YOUR TASK:
Look below for the line holding "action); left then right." and the line holding "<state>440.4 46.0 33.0". Repeat those two and everything between, exactly.

━━━ DATA TO EXAMINE ━━━

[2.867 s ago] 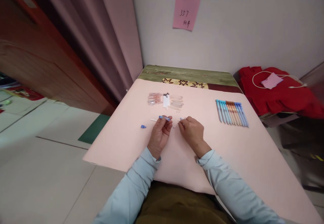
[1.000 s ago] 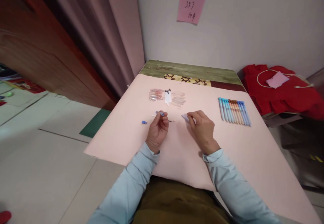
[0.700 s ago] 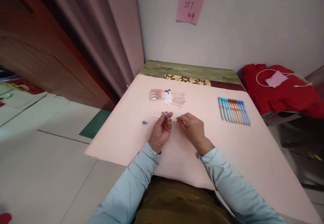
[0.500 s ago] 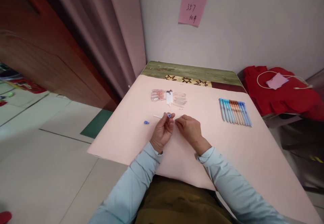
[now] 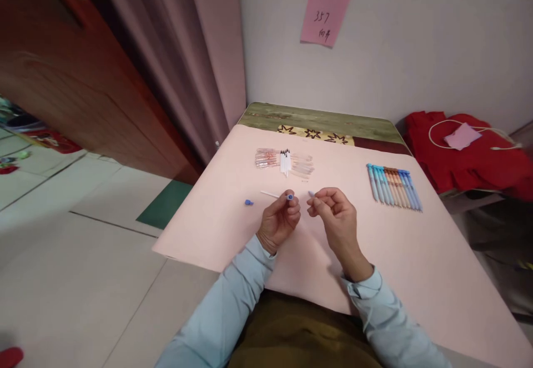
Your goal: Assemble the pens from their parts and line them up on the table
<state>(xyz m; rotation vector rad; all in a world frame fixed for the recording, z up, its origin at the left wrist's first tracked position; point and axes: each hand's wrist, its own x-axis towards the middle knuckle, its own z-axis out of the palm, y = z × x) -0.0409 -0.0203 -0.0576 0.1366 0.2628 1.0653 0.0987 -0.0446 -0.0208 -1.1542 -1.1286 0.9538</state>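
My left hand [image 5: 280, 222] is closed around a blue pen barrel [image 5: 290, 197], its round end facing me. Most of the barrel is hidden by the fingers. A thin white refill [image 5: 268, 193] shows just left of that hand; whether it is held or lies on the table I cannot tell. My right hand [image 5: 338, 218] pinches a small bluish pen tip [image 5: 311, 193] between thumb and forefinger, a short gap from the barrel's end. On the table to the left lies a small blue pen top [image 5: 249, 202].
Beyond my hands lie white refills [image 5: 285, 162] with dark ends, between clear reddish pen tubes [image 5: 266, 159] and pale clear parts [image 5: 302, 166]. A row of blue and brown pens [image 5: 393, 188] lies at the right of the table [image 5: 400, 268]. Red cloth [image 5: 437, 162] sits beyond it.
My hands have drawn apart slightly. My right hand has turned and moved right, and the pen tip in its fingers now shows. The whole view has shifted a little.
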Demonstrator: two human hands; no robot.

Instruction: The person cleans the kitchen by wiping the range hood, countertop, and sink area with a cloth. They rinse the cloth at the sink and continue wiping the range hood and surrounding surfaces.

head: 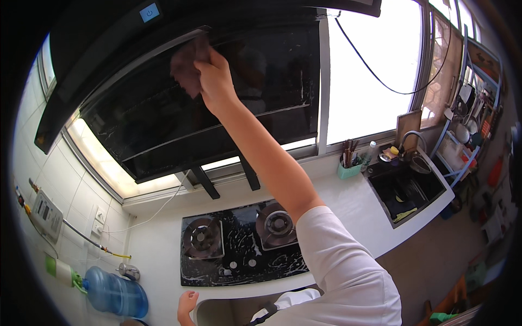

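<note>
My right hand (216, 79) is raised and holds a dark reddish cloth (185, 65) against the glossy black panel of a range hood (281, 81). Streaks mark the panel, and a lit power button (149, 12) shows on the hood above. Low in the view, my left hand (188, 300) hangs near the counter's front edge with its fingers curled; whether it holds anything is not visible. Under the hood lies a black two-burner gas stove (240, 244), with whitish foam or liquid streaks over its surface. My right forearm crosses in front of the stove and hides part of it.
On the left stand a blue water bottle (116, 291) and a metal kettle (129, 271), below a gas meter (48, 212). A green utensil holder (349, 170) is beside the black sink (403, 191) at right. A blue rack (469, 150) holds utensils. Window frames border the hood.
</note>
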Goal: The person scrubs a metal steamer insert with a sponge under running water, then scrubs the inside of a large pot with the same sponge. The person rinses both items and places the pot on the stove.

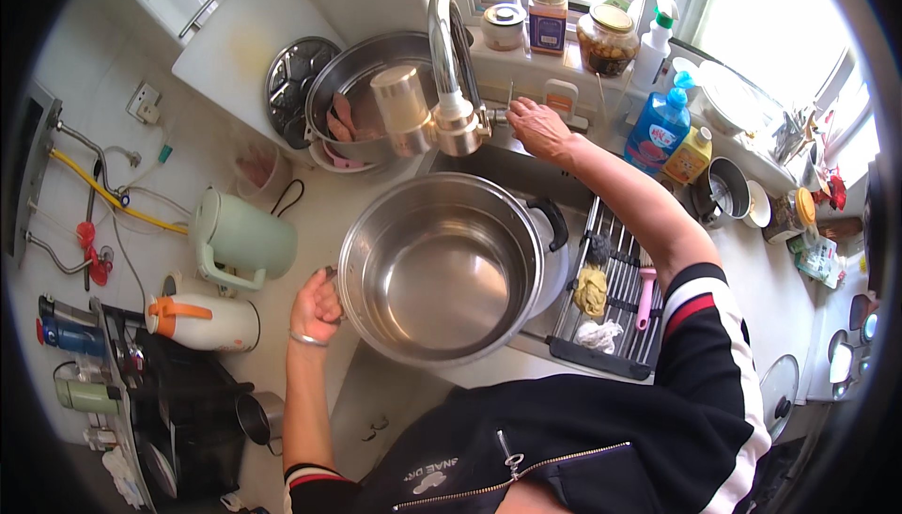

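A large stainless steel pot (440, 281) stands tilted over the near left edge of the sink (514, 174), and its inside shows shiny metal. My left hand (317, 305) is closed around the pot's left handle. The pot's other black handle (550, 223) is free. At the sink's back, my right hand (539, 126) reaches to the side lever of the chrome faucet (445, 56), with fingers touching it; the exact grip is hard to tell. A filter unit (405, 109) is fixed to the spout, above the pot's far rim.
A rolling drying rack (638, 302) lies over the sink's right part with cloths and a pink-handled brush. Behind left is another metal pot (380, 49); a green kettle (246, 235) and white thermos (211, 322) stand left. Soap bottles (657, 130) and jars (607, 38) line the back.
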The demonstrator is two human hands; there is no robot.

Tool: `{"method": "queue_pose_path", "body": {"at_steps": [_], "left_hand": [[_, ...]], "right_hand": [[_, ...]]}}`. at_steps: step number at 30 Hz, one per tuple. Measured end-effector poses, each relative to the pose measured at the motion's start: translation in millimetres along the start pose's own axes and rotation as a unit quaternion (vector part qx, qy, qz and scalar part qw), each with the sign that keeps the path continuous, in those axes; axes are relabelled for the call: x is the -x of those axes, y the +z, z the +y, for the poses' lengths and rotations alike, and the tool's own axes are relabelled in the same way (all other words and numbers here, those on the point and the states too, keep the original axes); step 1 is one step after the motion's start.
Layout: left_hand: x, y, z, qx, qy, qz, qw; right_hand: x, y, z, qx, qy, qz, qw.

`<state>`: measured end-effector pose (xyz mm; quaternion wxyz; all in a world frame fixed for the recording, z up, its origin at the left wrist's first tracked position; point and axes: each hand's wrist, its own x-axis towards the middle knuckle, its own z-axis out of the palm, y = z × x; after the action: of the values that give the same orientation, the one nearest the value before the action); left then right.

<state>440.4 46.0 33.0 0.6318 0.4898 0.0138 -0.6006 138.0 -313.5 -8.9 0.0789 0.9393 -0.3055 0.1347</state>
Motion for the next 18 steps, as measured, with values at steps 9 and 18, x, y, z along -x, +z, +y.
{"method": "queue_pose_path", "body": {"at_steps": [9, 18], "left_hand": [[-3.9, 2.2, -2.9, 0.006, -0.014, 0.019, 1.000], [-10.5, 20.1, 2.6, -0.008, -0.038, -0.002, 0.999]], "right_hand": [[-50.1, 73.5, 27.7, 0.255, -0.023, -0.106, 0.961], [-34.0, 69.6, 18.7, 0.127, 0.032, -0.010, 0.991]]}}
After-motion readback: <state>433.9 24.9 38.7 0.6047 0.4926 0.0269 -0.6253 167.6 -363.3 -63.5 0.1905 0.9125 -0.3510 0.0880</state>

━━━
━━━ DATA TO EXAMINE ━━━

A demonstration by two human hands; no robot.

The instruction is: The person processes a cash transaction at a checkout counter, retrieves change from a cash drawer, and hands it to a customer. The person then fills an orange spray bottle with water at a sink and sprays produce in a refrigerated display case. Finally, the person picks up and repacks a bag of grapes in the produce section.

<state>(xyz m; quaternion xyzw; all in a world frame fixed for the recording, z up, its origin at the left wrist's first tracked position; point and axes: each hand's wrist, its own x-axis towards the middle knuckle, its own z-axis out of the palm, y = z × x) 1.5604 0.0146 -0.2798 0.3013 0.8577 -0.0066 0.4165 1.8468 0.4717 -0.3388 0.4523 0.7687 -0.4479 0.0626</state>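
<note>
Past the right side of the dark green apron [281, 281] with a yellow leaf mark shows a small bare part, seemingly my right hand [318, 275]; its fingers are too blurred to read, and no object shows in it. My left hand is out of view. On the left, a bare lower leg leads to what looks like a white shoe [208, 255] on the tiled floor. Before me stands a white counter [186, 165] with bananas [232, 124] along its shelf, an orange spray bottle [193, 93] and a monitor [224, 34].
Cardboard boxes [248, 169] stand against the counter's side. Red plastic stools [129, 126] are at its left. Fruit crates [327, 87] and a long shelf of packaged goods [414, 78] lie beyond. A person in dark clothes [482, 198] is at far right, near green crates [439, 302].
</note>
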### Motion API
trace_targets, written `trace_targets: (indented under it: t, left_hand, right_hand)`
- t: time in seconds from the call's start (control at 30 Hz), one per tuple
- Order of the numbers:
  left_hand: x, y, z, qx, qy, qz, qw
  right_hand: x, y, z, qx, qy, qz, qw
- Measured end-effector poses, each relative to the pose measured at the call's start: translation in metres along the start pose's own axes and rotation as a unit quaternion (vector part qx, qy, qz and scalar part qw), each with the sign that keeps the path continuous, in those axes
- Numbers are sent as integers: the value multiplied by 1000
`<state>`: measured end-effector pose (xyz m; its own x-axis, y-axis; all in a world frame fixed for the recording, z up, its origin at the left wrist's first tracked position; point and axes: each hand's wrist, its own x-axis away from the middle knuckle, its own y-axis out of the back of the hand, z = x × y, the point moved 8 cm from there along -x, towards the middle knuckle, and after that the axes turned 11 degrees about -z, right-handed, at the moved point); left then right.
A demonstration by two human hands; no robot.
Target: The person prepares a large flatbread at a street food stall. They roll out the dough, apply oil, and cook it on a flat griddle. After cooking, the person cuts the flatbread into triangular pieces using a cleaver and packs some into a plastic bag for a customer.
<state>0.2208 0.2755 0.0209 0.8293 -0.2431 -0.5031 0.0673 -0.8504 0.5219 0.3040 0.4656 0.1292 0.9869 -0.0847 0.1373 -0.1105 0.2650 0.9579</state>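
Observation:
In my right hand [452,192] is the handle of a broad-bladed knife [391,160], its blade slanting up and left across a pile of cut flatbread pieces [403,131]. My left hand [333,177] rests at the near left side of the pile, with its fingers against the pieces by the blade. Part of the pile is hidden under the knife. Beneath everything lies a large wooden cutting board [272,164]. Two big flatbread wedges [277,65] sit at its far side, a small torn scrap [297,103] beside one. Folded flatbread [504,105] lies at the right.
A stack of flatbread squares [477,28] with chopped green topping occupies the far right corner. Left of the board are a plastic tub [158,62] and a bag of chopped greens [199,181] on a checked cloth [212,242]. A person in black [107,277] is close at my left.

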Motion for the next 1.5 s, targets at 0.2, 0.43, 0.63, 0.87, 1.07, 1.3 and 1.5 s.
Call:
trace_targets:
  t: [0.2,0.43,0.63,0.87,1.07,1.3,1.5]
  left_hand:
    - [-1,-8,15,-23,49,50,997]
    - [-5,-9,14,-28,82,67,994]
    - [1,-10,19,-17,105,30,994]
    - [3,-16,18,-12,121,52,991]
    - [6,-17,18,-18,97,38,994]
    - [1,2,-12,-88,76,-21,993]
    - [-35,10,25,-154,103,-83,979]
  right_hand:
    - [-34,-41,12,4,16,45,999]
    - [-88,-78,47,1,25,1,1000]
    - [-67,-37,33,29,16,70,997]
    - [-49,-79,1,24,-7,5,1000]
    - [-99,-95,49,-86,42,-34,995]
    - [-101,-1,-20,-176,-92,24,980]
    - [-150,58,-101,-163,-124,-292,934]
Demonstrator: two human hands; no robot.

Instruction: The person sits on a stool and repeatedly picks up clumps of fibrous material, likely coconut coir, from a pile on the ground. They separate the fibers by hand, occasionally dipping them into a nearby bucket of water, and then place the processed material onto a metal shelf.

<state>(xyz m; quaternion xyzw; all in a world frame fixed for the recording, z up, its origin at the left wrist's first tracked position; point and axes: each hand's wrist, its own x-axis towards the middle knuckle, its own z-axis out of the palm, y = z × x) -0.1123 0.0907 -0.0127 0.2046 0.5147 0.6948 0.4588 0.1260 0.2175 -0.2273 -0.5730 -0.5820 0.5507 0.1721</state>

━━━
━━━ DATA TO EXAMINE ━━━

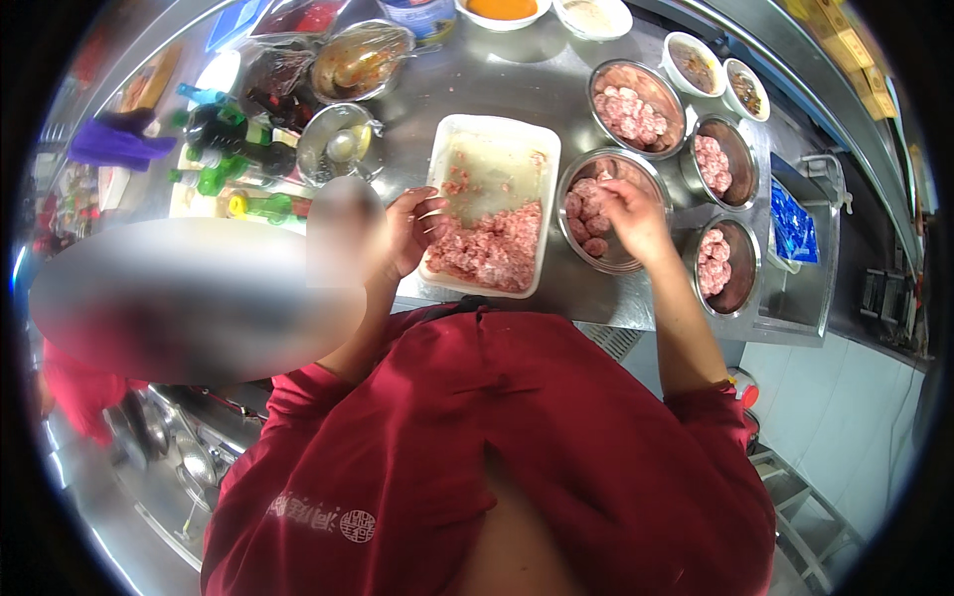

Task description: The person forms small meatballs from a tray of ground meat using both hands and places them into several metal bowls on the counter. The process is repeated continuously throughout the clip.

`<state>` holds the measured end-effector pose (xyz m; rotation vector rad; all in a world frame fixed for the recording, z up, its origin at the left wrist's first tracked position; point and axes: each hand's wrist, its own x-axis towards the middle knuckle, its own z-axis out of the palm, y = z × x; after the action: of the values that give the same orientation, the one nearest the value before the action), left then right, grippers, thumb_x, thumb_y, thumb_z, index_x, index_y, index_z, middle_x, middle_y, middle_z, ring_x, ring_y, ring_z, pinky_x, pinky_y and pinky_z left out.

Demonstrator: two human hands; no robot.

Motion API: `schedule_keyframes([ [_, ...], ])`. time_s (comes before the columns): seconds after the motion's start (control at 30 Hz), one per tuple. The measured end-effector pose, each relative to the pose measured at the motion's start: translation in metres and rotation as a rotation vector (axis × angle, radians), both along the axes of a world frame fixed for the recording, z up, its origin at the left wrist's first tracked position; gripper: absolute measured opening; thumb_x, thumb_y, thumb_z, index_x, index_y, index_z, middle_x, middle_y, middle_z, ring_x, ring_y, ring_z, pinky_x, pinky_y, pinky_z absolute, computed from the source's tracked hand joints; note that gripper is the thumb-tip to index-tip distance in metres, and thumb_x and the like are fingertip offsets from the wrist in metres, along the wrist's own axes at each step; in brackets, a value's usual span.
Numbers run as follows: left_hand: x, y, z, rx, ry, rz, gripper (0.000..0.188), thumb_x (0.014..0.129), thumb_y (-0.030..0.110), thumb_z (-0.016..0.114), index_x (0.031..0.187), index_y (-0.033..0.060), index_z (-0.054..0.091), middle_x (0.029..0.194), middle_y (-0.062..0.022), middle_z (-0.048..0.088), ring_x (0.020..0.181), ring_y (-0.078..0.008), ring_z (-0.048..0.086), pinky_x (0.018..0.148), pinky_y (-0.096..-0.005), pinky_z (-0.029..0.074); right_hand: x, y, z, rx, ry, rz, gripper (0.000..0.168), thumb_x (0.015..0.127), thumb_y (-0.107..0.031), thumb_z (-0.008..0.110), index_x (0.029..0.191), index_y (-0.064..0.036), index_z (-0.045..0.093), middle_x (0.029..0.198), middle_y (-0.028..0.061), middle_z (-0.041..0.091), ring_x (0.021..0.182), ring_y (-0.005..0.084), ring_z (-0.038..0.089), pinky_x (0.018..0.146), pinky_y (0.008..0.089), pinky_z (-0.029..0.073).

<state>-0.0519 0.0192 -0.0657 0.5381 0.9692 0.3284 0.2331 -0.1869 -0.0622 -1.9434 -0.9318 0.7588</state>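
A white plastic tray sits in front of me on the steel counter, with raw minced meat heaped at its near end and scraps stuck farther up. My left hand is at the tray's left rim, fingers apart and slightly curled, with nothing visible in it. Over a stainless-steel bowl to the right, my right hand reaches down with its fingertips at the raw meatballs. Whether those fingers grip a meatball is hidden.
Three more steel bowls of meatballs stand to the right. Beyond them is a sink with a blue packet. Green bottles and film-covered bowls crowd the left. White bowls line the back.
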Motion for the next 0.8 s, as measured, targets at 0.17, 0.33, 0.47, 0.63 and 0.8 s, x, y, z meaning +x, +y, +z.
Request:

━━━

ANSWER:
`<state>`: measured end-effector pose (xyz mm; quaternion wxyz; all in a world frame fixed for the recording, z up, its origin at the left wrist's first tracked position; point and axes: each hand's wrist, its own x-axis towards the middle knuckle, its own z-axis out of the palm, y = z × x; after the action: of the values that give the same orientation, the one nearest the value before the action); left then right.

<state>440.4 46.0 33.0 0.6318 0.4898 0.0138 -0.6006 138.0 -313.5 -8.9 0.0789 0.9393 -0.3055 0.1347</state>

No more is needed for this answer.